Every line below that contains the word "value" must be copied.

*** Opening of Information given ***

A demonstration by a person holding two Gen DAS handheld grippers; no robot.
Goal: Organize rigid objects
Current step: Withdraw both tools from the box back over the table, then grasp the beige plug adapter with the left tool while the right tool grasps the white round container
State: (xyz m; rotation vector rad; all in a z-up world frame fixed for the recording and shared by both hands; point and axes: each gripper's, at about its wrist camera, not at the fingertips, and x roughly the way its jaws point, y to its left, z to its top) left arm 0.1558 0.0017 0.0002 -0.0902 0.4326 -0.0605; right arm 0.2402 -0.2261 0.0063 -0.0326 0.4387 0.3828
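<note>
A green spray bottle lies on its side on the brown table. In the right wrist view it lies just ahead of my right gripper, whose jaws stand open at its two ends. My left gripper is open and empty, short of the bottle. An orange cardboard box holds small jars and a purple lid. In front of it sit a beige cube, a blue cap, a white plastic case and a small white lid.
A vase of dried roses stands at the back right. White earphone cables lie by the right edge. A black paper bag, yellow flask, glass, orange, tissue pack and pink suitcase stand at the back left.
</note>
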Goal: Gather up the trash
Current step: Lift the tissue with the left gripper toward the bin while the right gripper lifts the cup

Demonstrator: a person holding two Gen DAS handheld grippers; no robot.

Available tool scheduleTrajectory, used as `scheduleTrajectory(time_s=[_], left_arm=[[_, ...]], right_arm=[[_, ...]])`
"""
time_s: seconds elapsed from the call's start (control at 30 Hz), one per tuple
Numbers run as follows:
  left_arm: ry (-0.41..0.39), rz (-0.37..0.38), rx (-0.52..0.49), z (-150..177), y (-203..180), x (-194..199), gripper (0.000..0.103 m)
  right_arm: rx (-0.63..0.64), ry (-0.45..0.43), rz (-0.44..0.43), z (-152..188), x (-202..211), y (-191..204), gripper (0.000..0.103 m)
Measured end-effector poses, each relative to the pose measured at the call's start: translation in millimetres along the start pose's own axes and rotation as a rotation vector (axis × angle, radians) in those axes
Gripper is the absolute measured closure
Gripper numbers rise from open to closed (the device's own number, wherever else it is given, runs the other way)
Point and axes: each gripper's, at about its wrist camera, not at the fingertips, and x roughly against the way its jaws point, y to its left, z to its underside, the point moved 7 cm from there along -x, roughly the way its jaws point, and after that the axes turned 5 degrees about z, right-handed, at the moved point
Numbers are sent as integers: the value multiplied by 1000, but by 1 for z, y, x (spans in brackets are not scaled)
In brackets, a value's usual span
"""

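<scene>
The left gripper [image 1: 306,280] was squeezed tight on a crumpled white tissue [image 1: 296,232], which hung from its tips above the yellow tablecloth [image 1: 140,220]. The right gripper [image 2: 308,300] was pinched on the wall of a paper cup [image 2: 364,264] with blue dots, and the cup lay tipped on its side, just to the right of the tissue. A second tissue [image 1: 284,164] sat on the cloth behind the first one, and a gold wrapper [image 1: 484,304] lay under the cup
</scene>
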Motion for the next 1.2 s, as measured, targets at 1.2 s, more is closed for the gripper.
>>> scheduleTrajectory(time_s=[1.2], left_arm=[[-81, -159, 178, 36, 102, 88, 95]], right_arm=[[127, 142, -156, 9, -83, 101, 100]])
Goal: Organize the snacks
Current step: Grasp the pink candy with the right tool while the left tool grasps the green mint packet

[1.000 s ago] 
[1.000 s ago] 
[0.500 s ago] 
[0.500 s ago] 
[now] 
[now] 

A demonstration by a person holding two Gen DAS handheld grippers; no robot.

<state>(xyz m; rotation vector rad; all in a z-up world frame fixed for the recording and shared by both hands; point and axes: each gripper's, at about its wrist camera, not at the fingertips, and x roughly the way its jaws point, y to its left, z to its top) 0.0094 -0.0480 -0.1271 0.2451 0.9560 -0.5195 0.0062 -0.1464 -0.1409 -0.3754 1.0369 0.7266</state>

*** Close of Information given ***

= Output for this exercise =
Numbers are sent as integers: the value multiplied by 1000, but by 1 for z, y, x (spans in brackets are not scaled)
In brackets, a value's usual span

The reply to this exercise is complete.